- _Exercise details_
Reproduce the listing exactly and skip over any pictures.

START Data

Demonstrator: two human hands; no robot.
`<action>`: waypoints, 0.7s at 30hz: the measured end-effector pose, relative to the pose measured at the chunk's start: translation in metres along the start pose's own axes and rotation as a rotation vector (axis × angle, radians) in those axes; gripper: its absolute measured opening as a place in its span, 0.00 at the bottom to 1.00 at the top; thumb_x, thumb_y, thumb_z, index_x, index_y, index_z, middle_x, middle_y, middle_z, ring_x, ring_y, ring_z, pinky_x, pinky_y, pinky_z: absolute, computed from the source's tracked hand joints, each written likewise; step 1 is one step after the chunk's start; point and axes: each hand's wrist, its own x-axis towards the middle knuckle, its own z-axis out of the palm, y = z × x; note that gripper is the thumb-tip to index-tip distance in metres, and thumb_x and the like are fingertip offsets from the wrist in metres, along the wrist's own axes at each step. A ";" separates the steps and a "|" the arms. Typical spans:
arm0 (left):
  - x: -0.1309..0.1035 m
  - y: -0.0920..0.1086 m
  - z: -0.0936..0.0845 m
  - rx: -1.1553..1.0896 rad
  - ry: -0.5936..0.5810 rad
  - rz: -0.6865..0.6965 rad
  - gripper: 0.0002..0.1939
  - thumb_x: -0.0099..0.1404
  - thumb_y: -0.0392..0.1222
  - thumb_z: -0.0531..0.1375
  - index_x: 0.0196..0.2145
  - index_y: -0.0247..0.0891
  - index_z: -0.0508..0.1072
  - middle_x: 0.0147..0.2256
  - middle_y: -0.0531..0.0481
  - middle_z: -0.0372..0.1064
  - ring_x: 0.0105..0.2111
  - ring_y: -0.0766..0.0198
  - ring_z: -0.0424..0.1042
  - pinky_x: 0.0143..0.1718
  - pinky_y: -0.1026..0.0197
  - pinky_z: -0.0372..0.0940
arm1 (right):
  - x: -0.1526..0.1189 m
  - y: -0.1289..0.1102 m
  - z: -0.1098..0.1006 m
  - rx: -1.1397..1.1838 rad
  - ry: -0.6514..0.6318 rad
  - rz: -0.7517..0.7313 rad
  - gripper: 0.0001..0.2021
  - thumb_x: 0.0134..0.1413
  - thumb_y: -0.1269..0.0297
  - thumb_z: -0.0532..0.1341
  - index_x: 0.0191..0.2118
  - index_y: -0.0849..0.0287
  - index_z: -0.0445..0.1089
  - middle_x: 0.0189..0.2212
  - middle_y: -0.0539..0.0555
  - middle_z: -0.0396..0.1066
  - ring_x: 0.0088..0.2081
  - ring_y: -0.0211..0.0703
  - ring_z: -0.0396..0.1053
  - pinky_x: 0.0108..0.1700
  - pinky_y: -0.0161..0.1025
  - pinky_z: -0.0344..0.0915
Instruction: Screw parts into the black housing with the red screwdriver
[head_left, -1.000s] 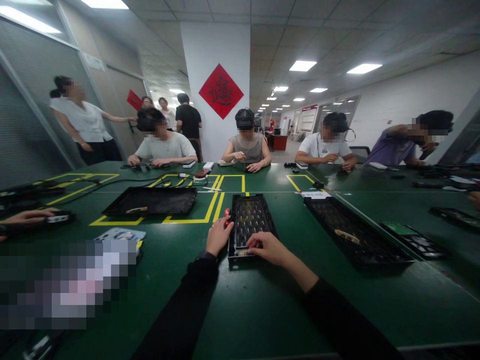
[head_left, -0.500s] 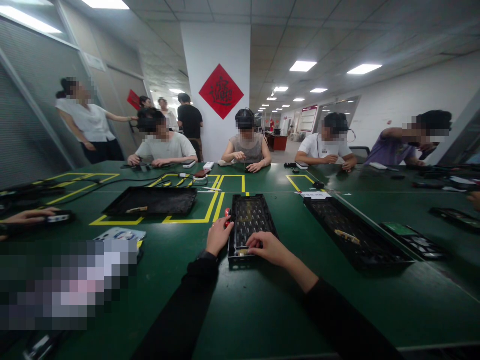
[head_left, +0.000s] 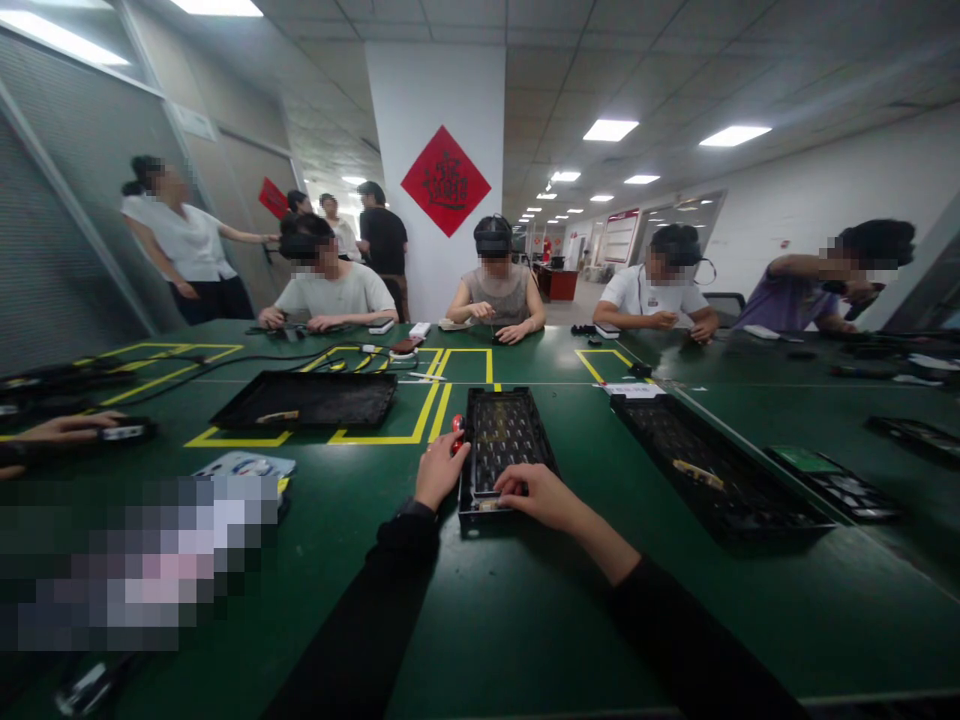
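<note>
A narrow black tray (head_left: 510, 398) lies lengthwise before me, with rows of small pale metal-looking pieces in its dark bed. My left hand (head_left: 437, 470) is closed at the tray's left wall, fingers and thumb against it. Beside those fingers sits a small red thing (head_left: 457, 424), partly covered, its kind unclear. Over the tray's near end, my right hand (head_left: 536, 493) has its fingers curled together in a pinch. Whatever they hold is hidden. A small yellowish piece (head_left: 487, 504) lies in the near end, just left of the right fingertips.
Black trays stand left (head_left: 337, 400) and right (head_left: 750, 490), each with a small tan piece inside. A green-and-black board (head_left: 810, 462) lies farther right. At the left, another person's hand (head_left: 71, 430) rests on a dark device. People sit across the green table (head_left: 525, 620).
The view has shifted very slightly. Both hands keep nearly the same places on the tray, and nothing has visibly been picked up or let go.
</note>
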 end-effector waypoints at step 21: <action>-0.001 0.001 -0.001 0.010 -0.003 0.010 0.19 0.62 0.49 0.50 0.48 0.41 0.67 0.48 0.46 0.66 0.48 0.58 0.64 0.49 0.55 0.58 | 0.000 0.003 0.000 -0.176 0.002 -0.035 0.08 0.50 0.61 0.61 0.32 0.59 0.75 0.29 0.51 0.73 0.30 0.37 0.66 0.35 0.34 0.59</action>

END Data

- _Answer to the problem_
Demonstrator: two human hands; no robot.
`<action>`: waypoints, 0.7s at 30hz: the measured end-effector pose, relative to the pose measured at the chunk's start: translation in metres along the start pose's own axes and rotation as a rotation vector (axis × angle, radians) in those axes; gripper: its absolute measured opening as a place in its span, 0.00 at the bottom to 1.00 at the top; thumb_x, thumb_y, thumb_z, index_x, index_y, index_z, middle_x, middle_y, middle_z, ring_x, ring_y, ring_z, pinky_x, pinky_y, pinky_z: absolute, computed from the source's tracked hand joints, each written likewise; step 1 is one step after the chunk's start; point and axes: each hand's wrist, its own x-axis towards the middle knuckle, its own z-axis out of the palm, y = z × x; note that gripper is the thumb-tip to index-tip distance in metres, and thumb_x and the like are fingertip offsets from the wrist in metres, along the wrist's own axes at each step. A ";" separates the steps and a "|" the arms. Typical spans:
arm0 (left):
  - x: -0.1309..0.1035 m
  - y: -0.0920..0.1086 m
  - z: -0.0936..0.0845 m
  - rx: -1.1553..1.0896 rad
  - ry: -0.5936..0.5810 rad
  - rz: -0.6865..0.6965 rad
  - gripper: 0.0002..0.1939
  - thumb_x: -0.0099..0.1404
  - thumb_y: -0.0392..0.1222
  - thumb_z: -0.0531..0.1375
  - index_x: 0.0196..0.2145
  - index_y: -0.0247..0.0891
  - index_z: -0.0508..0.1072
  - middle_x: 0.0147..0.2256
  - middle_y: -0.0531..0.0481
  - middle_z: -0.0372..0.1064
  - ring_x: 0.0105..0.2111
  - ring_y: -0.0766..0.0198
  - ring_z: -0.0424..0.1042
  - pinky_x: 0.0143..0.1718
  - pinky_y: -0.1026..0.0197
  - pinky_z: -0.0372..0.0940
arm1 (right):
  - x: -0.1526..0.1189 m
  - y: -0.1289..0.1102 m
  - z: -0.1098..0.1006 m
  - rx: -1.1397..1.1838 rad
  - ry: -0.6514..0.6318 rad
  - rz: -0.7517..0.7313 rad
  - gripper: 0.0001..0.2021
  - thumb_x: 0.0134..0.1413
  - thumb_y: -0.1269..0.0297
  - thumb_z: -0.0532..0.1341
  - index_x: 0.0191..0.2118
  - index_y: -0.0849..0.0287
  - index_z: -0.0445..0.1089
  - middle_x: 0.0189..0.2212
  - middle_y: -0.0539..0.0555
  - middle_z: -0.0396..0.1066
  - ring_x: 0.0088..0.2081
  - ring_y: -0.0211..0.0703
  - ring_z: -0.0396..0.1053
  - pinky_x: 0.0108..0.1700
  - pinky_y: -0.0161..0.1025
  - pinky_z: -0.0344..0.0915
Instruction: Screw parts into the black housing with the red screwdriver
[head_left, -1.000s] 
[head_left, -0.500s] 
[head_left, +0.000s] 
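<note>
A narrow black tray (head_left: 510, 398) lies lengthwise before me, with rows of small pale metal-looking pieces in its dark bed. My left hand (head_left: 437, 470) is closed at the tray's left wall, fingers and thumb against it. Beside those fingers sits a small red thing (head_left: 457, 424), partly covered, its kind unclear. Over the tray's near end, my right hand (head_left: 536, 493) has its fingers curled together in a pinch. Whatever they hold is hidden. A small yellowish piece (head_left: 487, 504) lies in the near end, just left of the right fingertips.
Black trays stand left (head_left: 337, 400) and right (head_left: 750, 490), each with a small tan piece inside. A green-and-black board (head_left: 810, 462) lies farther right. At the left, another person's hand (head_left: 71, 430) rests on a dark device. People sit across the green table (head_left: 525, 620).
The view has shifted very slightly. Both hands keep nearly the same places on the tray, and nothing has visibly been picked up or let go.
</note>
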 end-effector waypoints at step 21: <action>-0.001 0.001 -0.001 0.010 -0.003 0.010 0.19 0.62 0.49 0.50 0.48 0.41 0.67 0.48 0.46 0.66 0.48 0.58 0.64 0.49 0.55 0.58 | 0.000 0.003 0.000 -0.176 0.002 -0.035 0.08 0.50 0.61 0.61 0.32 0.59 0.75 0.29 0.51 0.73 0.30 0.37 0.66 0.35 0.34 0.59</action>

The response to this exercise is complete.